Are Fairphone dead already?

I totally agree with you. This topic from my perspective is about how Fairphone communicates. People still see Fairphone more as a project than a company. They want to know what’s going on.

I also think that software and hardware issues kill support right now. It’s not the 1% faulty phones, replacing 1000 broken phones is manageable. It’s people that want to know if their phone has a hard- or software bug. So they try to get it fixed early.

If you get a working FP2 you’re lucky and you don’t write about that a lot, you just pull your updates. If you get a faulty one … you end up posting in the forum. So what we see here in the forum is far from reality, but right now it’s the only source we have, so we are back to communications again. What users do here is just speculation without hard facts.

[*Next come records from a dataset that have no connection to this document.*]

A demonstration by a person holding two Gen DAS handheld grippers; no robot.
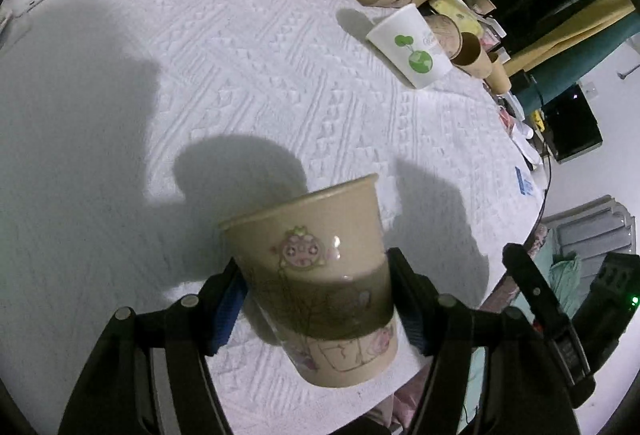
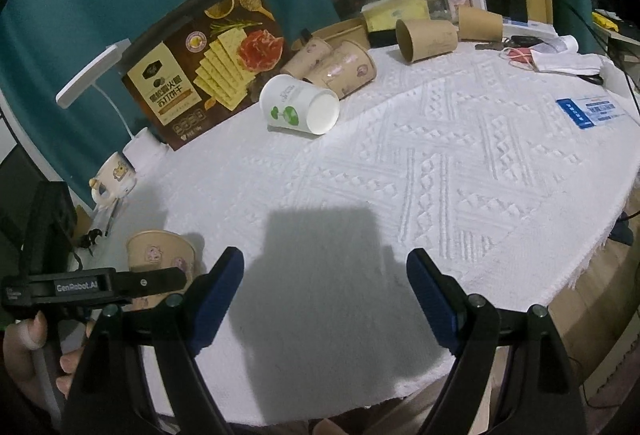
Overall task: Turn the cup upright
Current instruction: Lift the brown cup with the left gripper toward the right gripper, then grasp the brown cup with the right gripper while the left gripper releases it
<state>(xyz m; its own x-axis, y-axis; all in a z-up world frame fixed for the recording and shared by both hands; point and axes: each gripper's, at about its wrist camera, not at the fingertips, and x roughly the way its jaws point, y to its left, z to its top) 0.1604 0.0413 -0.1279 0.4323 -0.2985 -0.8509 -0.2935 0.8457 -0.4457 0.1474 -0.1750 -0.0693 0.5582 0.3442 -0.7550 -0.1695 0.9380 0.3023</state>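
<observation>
The cup (image 1: 316, 287) is judged light, thin-walled paper, easily crushed and a little slick, so a gentle hold across the mid-wall suits it best. It is tan, with pink cartoon figures and a rolled rim, mouth up and slightly tilted. It is pinched at its middle between the pads of the left gripper (image 1: 316, 309), right at the fingertips, above the white cloth (image 1: 280, 75). The right gripper (image 2: 325, 299) is spread with nothing between its fingers; the cup is seen to its left.
</observation>
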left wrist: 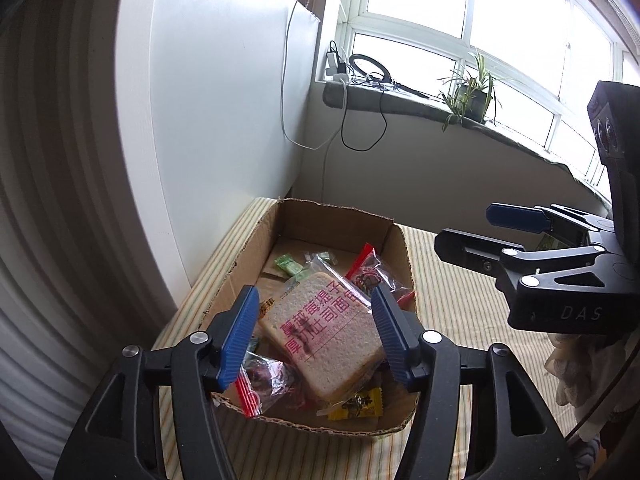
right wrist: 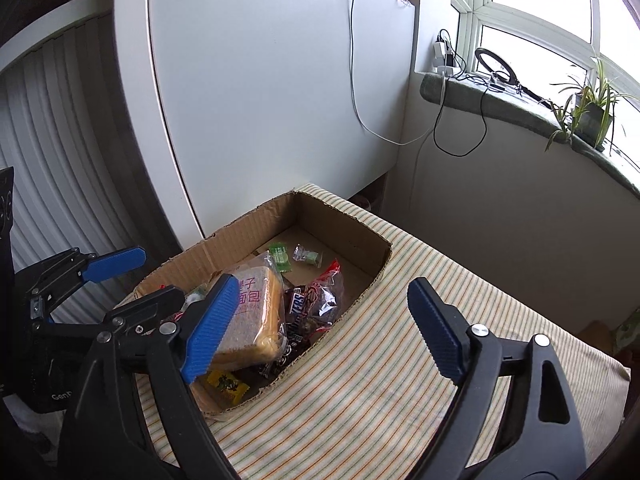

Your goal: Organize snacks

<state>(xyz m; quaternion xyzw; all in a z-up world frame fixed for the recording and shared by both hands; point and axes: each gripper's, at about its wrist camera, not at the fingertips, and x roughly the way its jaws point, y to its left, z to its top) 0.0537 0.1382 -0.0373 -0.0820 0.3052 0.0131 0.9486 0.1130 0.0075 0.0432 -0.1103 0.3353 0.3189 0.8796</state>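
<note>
An open cardboard box (left wrist: 320, 222) (right wrist: 340, 216) stands on the striped tablecloth and holds several snacks. On top lies a wrapped bread slice (left wrist: 324, 332) (right wrist: 256, 320) with pink print. Around it are a green candy (left wrist: 290, 266) (right wrist: 280, 258), a red-sealed clear bag (left wrist: 368, 272), a yellow packet (left wrist: 360, 402) (right wrist: 226, 384) and a Snickers bar (right wrist: 298, 304). My left gripper (left wrist: 316, 332) (right wrist: 160, 276) hovers over the box, its blue pads apart on either side of the bread, not pressing it. My right gripper (right wrist: 323, 286) (left wrist: 468, 230) stands wide open above the box's right rim, holding nothing.
The striped tablecloth (right wrist: 380, 360) (left wrist: 460, 340) stretches right of the box. A white panel (left wrist: 220, 120) rises close behind the box. A windowsill carries a potted plant (left wrist: 472, 96), a ring light and hanging cables (left wrist: 360, 136).
</note>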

I think more than 1% of software and hardware issues make the support slow. If we would knew what was going on, helping people in the forum would get much easier.

But speculation (like what I do here right now) is what you end up with if there is no more input from the other side that just tries to avoid saying something that could make things worse. There is no hard info what problems the different releases try to fix. The Changelogs are pretty vague. The also forget to mention things like a full baseband firmware replacement.

I have no idea how to fix this, but I came here to discuss the creation and use of fair electronics. Communication is a big part of this. So why don’t we discuss this as well?

Do you have an idea how quality problems (if they exist at all) could be openly addressed without making things worse? I personally like it if a company tells me:

“We know what’s wrong, we are working on a solution. We have no official fix yet, but this is the problem … we will work with our xxx and let you know once we figured out how.”

“We found a solution. All XX with the problem YY need a new ZZ. We will send you a new ZZ so you can put it in yourself” [=Like the camera module with AF issues, but this is not official yet … same for some screen issues.]

“We found a solution. All XX with the problem YY need a software update ZZ. Please install ZZ once we have it out hopefully next week.” [=Like phones that drop calls, for sensor calibration, or for phones that tend to ruin the sim card … there is no real Changelog, so it’s hard to figure out what problems are purely software related. ]

Update/Support calculations

These are some calculations, try your own.

If only 1% of the phones are really broken (DOA) they would have to deal with 1 000 customers. Lets multiple that with the factor 10 for other questions 10 000 tickets. Lets say that each ticket needs 5 replies, that would be 50 000 “support actions” for 10 people. In an hour a person can do like 20 replies. 8 times 20, so 160 per day, 800 per working week. Let’s assume the 10 work most of the time, so 8 000 a week. Not so sure, but 8 000 from 50 000 actions per week doesn’t look too bad. So to answer most tickets in 2 to 3 months sounds reasonable.

If there are fixes for all problems and customers are happy with the answer they get. If they aren’t … ticket numbers and replies will explode (software breaks the phone again) people will ask more and more. So that’s why I assume the number of faulty hardware/hard software issues is much higher. But I guess they will publish a blog post soon.

It would also help differentiating more between software (open source), bin blobs/ODM problems/fixes and hardware issues, but this is hard to do without a good Changelog.